Há aqui um olhar a mostrar a polícia francesa no seu interior...É um olhar que foge aos arquétipos das convenções do próprio policial...

O que quis, acima de tudo, foi mostrar três personagens condicionados por uma função. Pessoas calibradas para agir de uma determinada maneira. Este filme é baseado no livro de Hugo Boris e o que é belo nessas páginas passa pela proposição de através do íntimo chegarmos a uma aventura humana, nomeadamente através da vulnerabilidade desta mulher polícia. Police não é um filme sobre a polícia, é sobre seres humanos. O tema é existencial e perturba muito.

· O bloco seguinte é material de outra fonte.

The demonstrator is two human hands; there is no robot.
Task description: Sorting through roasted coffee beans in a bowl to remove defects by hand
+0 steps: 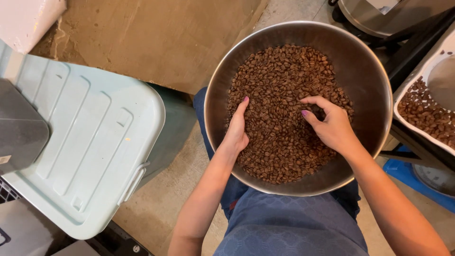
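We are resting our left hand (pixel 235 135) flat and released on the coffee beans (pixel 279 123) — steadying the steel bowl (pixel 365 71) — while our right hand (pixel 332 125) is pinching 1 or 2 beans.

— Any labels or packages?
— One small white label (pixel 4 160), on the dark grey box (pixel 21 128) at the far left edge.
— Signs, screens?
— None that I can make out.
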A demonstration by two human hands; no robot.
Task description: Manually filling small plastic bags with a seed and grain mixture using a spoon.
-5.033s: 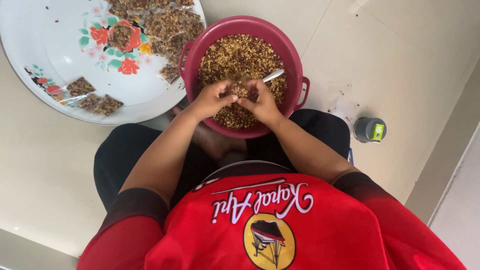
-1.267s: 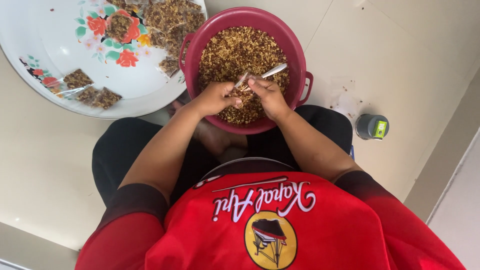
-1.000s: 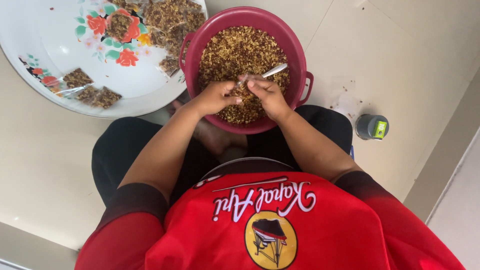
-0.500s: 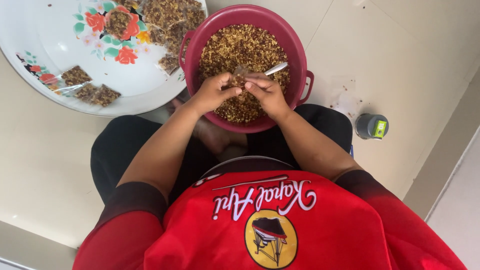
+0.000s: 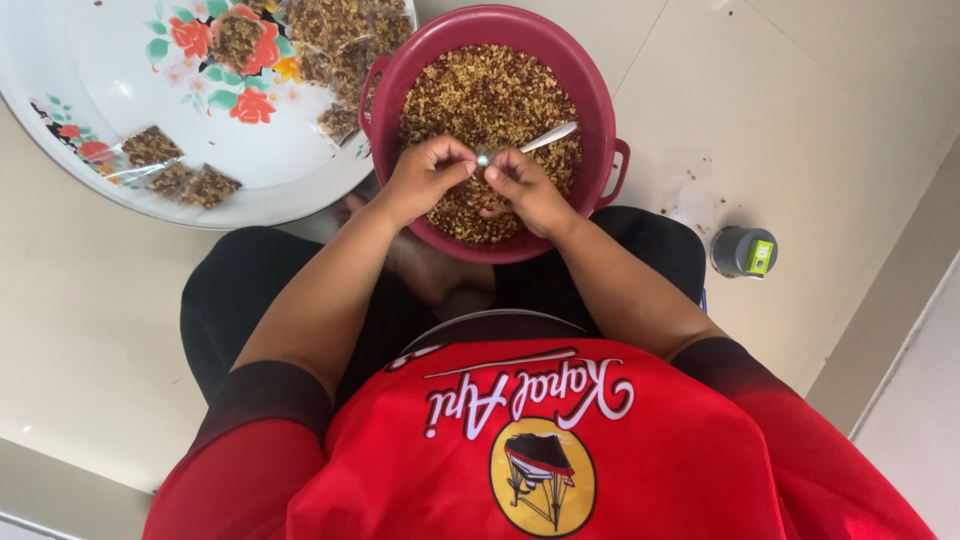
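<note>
A metal spoon (image 5: pixel 530 142) lies slantwise over the brown crumbly mix (image 5: pixel 487 95) that fills a round dark-red basin (image 5: pixel 597 110). Its handle points up and to the right toward the basin's far rim, and its near end runs into the fingers of the right hand (image 5: pixel 525 190), which is closed around it. The left hand (image 5: pixel 425 175) sits just beside the right, fingertips pinched together and meeting the right hand's fingertips at the spoon's lower end; whether something small is held between them I cannot tell. Both hands hover over the near half of the basin, above the mix, with the forearms coming in from the lower edge of the view.

The basin stands on a pale tiled floor (image 5: pixel 800 120) between the knees of the seated person, who wears black trousers and a red shirt (image 5: pixel 540 450). Touching the basin's left rim is a large white tray (image 5: pixel 150 100) painted with red and orange flowers. On the tray lie small clear packets of the same brown mix (image 5: pixel 180 175), some near its lower left edge and more heaped along its top right, next to the basin. Well to the right of the basin, on the floor, stands a small grey cylinder with a green label (image 5: pixel 743 251)
</note>
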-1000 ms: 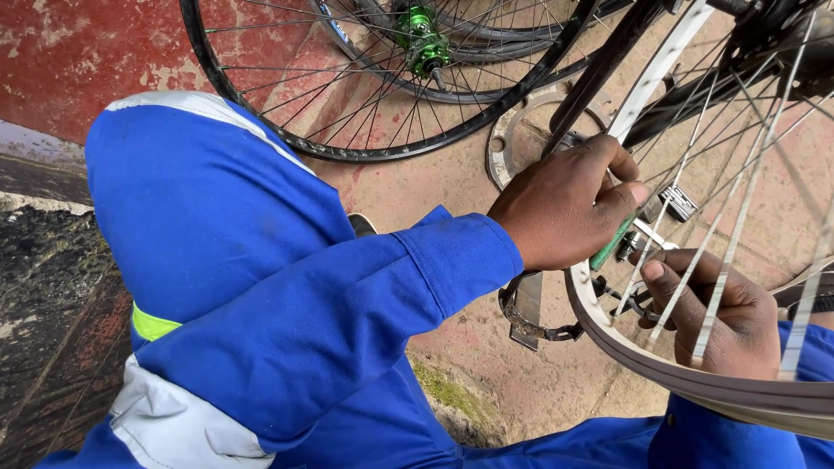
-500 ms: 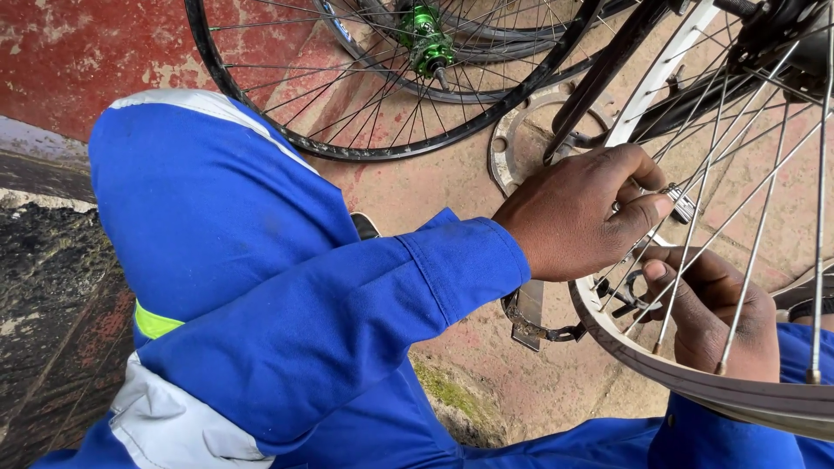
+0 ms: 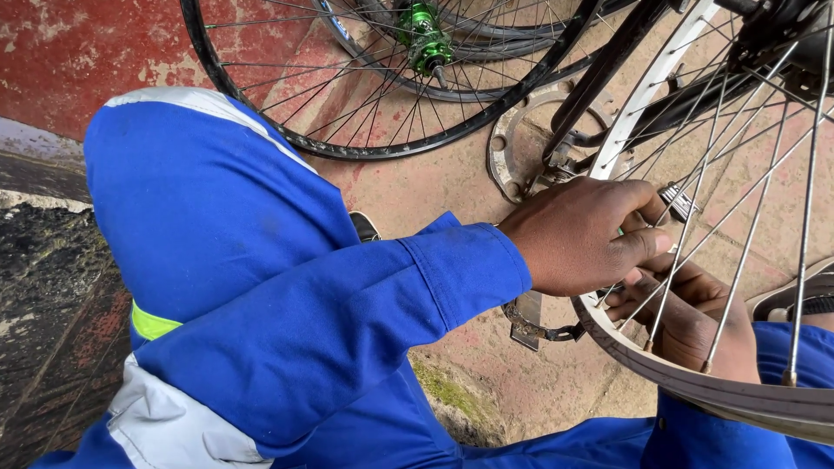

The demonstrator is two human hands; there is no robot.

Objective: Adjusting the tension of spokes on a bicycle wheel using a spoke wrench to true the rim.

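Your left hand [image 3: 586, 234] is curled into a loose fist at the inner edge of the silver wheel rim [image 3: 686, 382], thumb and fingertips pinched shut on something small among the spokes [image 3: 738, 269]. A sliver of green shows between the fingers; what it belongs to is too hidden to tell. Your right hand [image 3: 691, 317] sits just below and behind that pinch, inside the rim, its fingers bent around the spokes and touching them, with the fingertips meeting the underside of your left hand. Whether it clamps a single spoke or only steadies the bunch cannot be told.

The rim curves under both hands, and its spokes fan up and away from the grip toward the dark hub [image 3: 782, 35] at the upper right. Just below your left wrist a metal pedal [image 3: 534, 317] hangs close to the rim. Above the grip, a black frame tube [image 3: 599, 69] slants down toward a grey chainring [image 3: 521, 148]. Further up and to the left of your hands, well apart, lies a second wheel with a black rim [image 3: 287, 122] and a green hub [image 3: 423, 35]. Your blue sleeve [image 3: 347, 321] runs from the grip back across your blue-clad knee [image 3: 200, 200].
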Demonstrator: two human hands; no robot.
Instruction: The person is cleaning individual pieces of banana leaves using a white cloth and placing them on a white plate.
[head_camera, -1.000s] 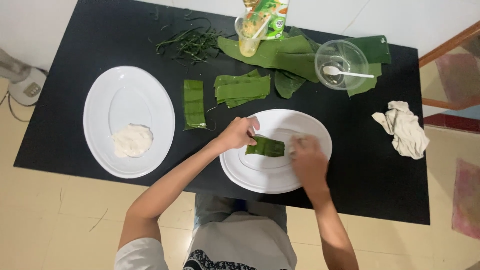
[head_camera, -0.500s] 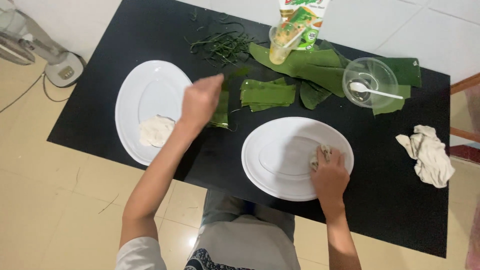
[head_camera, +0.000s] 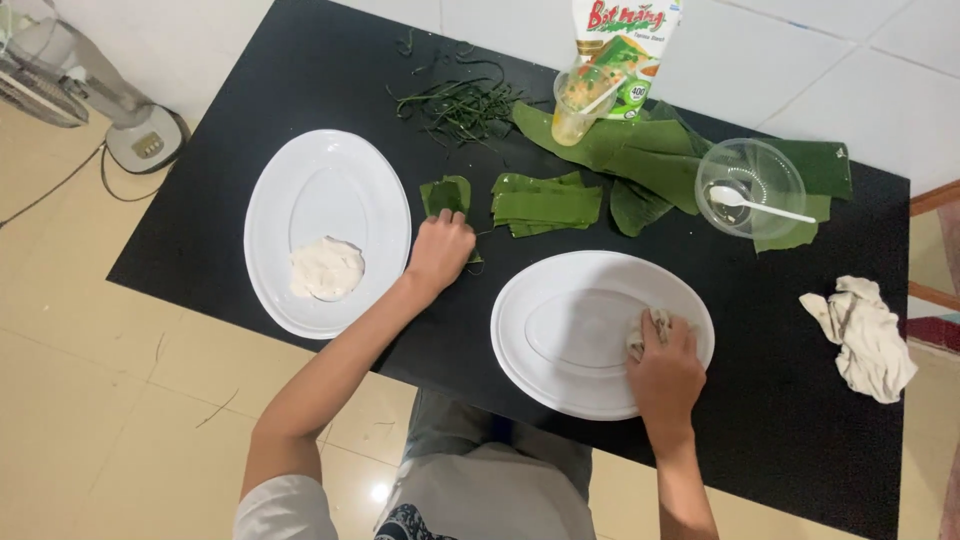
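At the near edge of the black table (head_camera: 800, 450), the person's right hand (head_camera: 665, 378) rests on the right side of an empty white oval plate (head_camera: 570, 330), fingers curled shut around a small crumpled cloth (head_camera: 645, 328) that peeks out past the knuckles and touches the plate's surface. Just beyond and to the left, the left hand (head_camera: 440, 250) lies palm down on a folded strip of green leaf (head_camera: 445, 193); its fingers press the near end to the tabletop, while the far end shows uncovered ahead of the fingertips. Whether the fingers close around the leaf or only lie flat on it cannot be told. Half a second earlier that hand was raised over the same strip beside the left plate; it has since come down onto it, and the right hand has stayed on the plate with the cloth. Left of the hand, a second white plate (head_camera: 330, 170) holds a lump of pale dough (head_camera: 326, 268). Farther back lie a stack of cut leaf pieces (head_camera: 547, 203), larger leaves (head_camera: 640, 150), a clear bowl (head_camera: 752, 185) with a white spoon, shredded green trimmings (head_camera: 455, 100) and a printed packet (head_camera: 622, 45). A loose rag (head_camera: 865, 335) sits at the far right.
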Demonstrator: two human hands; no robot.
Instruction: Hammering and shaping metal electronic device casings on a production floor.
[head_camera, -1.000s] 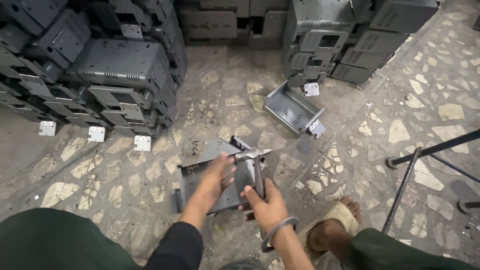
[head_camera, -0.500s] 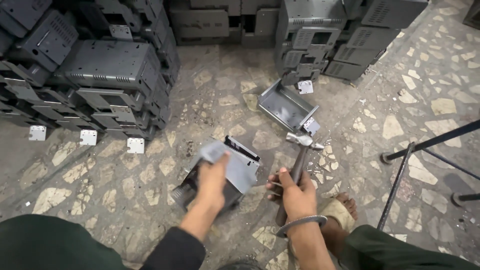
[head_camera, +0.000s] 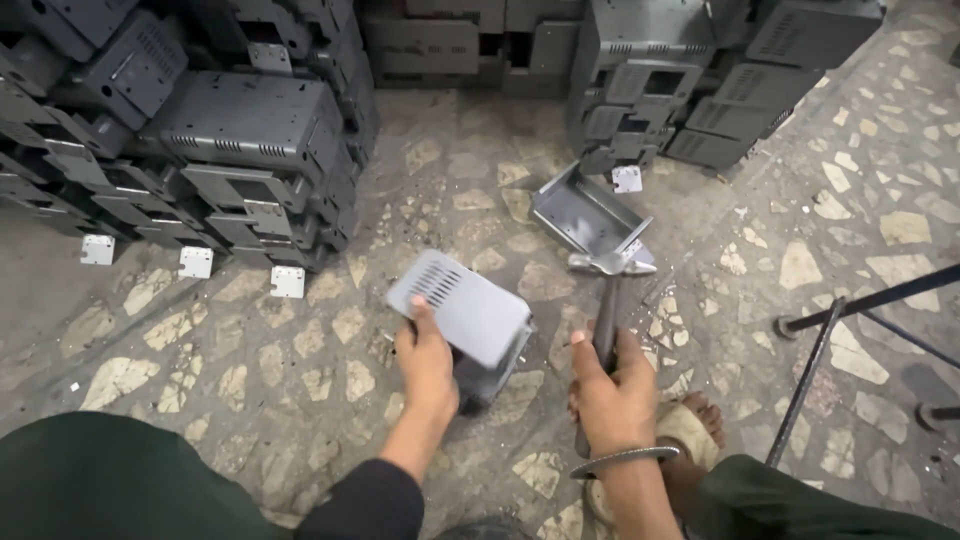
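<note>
The left hand (head_camera: 427, 362) is gripping the near edge of a grey sheet-metal cover (head_camera: 462, 307), with the thumb lying on its top face and the remaining fingers curled beneath it. The cover is sitting tilted above the stone floor (head_camera: 300, 380), with its vented end pointing up and to the left, and it is positioned just in front of the person's knees. The right hand (head_camera: 612, 385) is clenching the handle of a hammer (head_camera: 607, 300), with the fingers wrapping fully around the shaft. The hammer is standing nearly upright, and its metal head is sitting just to the right of the cover, apart from it. A metal bangle (head_camera: 622, 459) is encircling the right wrist. An open grey metal tray (head_camera: 588, 214) is lying on the floor just beyond the hammer head. Stacks of grey metal housings (head_camera: 230, 150) are standing to the left, and further stacks (head_camera: 690, 80) are standing at the upper right. A dark metal stand (head_camera: 830, 330) is occupying the right side.
</note>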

Mas o que lhe interessou mesmo explorar?

A ambiguidade destes polícias, mesmo pensando que todo o ser humano é ambígua. Sou uma cineasta sempre interessada na condição humana e aqui mostro pessoas que têm de pensar se são capazes de agir para além da sua função. Costumo abordar os temas mais variados mas frequentemente acabo nas questões da transgressão. Estes polícias deparam-se com a hipótese da desobediência para ficarem mais próximos de algo humano, logo eles que não estão preparados para estarem próximos...A vulnerabilidade deles é maior quando são obrigados a questionar. Quis fazer um filme sobre a polícia sem ser policial ou de ação - é antes algo metafísico, um inquérito existencialista perturbador.

Citaçãocitacao"Quis fazer um filme sobre a polícia sem ser policial ou de ação - é antes algo metafísico, um inquérito existencialista perturbador", Anne Fontaine.

Nesta altura acredita que a polícia francesa é composta por novas pessoas, por gente com outra mentalidade?

No comissariado onde estive a trabalhar uma semana vi uma variedade grande de pessoas e percebi que cada vez mais o número de mulheres aumenta. Creio em França as força policiais já são compostas por mais de 30 % de mulheres e isso muda um pouco as coisas...Apesar de ter encontrado polícias homossexuais, estamos num meio que permite pouca liberdade e onde não se consegue encontrar muita individualização. Esta minha história aborda quando a consciência individual pesa sobre um polícia e neste caso joga um papel determinante. Neste minha pesquisa encontrei pessoas fascinantes, até um polícia que estudou filosofia.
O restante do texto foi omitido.